Encyclopedia of Big Data Technologies

Living Edition
| Editors: Sherif Sakr, Albert Zomaya

Reasoning at Scale

  • Jacopo UrbaniEmail author
Living reference work entry
DOI: https://doi.org/10.1007/978-3-319-63962-8_317-1
  • 215 Downloads

Synonyms

Definition

Reasoning is the process of deriving new conclusions from knowledge bases using a series of logical steps. Reasoning at scale refers to the ability of applying this process to very large knowledge bases, such as modern knowledge graphs that are available on the Web.

Overview

The Web contains a very large amount of semi-structured datasets that cover encyclopedic knowledge, social or co-authorship networks, experimental results, etc. This data is encoded using RDF (Brickley et al. 2014), and it is interlinked to each other following the principles of linked open data, thus forming a large network of datasets called the Web of Data (WoD) (Bizer et al. 2009).

Automated reasoning can derive a wealth of nontrivial knowledge from these datasets, which can be used, for instance, to augment the WoD with new knowledge or to detect inconsistencies. Unfortunately, the large size of the WoD makes reasoning a challenging task. In fact, the datasets might be too large to be stored in a single machine, requiring thus some form of distributed computing. Moreover, parallelizing the computation is not trivial due to factors like the input skewness or special corner cases that require sequential processing.
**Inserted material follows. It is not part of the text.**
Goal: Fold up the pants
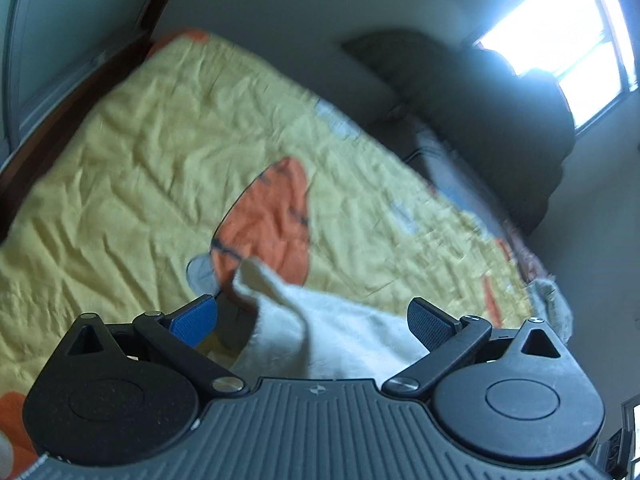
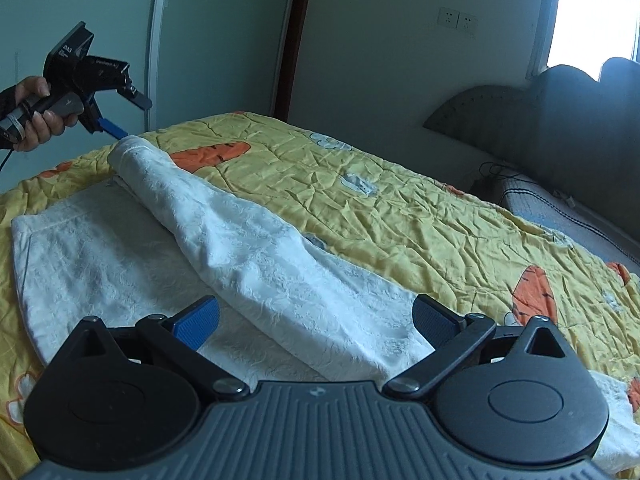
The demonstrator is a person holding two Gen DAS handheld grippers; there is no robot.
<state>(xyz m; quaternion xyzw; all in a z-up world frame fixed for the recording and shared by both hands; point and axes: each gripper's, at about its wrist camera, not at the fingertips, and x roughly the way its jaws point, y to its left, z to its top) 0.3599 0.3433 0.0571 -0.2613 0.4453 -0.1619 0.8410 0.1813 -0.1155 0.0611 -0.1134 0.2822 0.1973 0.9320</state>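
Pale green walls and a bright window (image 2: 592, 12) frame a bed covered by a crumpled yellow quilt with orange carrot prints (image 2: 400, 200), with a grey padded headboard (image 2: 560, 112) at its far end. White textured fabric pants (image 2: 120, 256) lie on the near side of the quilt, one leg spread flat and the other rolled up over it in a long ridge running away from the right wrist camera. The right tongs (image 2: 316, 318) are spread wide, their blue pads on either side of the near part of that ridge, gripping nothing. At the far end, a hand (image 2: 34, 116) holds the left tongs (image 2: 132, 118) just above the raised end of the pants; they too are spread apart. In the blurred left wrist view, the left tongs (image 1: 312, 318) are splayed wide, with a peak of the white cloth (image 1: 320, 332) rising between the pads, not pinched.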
What constitutes the state of the art for reasoning on a large scale? To answer this question, this chapter offers a broad overview of the most recent efforts to execute rule-based reasoning on large inputs. More in particular, it describes the most important optimizations that can be applied to improve the efficiency of reasoning. Some of these optimizations work only with specific rules, while others are more generic. Even though none of them work with all possible inputs, in practice they turned out to be very effective as they enabled reasoning on large knowledge bases, with up to 100 billion triples in the largest experiments.

What Is Scale?

Generally speaking, the term scalability refers to the ability of a system to handle larger instances of a given problem. There can be several reasons that hinder the scalability of a system. First, the problem might have an unfavorable computational complexity which precludes termination within a reasonable time. Second, the algorithms might be poorly implemented. In this case, the system cannot scale well despite the problem is tractable. Third, the hardware might not have enough resources to carry on the computation. Scalability is thus a property that can be judged from three different angles: the theoretical complexity, the implementation, and the hardware requirements.

Before discussing the state of the art and describe how it deals with these challenges, it is important to define more precisely what reasoning is supposed to compute. Let KB be a generic RDF dataset, that is, a set of RDF statements. This dataset can be represented as a labeled directed graph where each triple 〈s, p, o〉 maps to an edge that connects s to o and is labeled with p. These graphs are typically called knowledge graphs. Let KG = (V, E) be such a knowledge graph where V  is the set of entities and E the labeled edges that connect the entities. Given in input a knowledge graph KG, the goal of reasoning is to derive new knowledge that can be inferred from KG. This knowledge takes the form of new triples which can be logically deduced from the KG. For now, it is assumed that V  is complete, i.e., KG already contains all the entities of interest. With this assumption in mind, then the triples derived from reasoning can be represented by new edges in KG.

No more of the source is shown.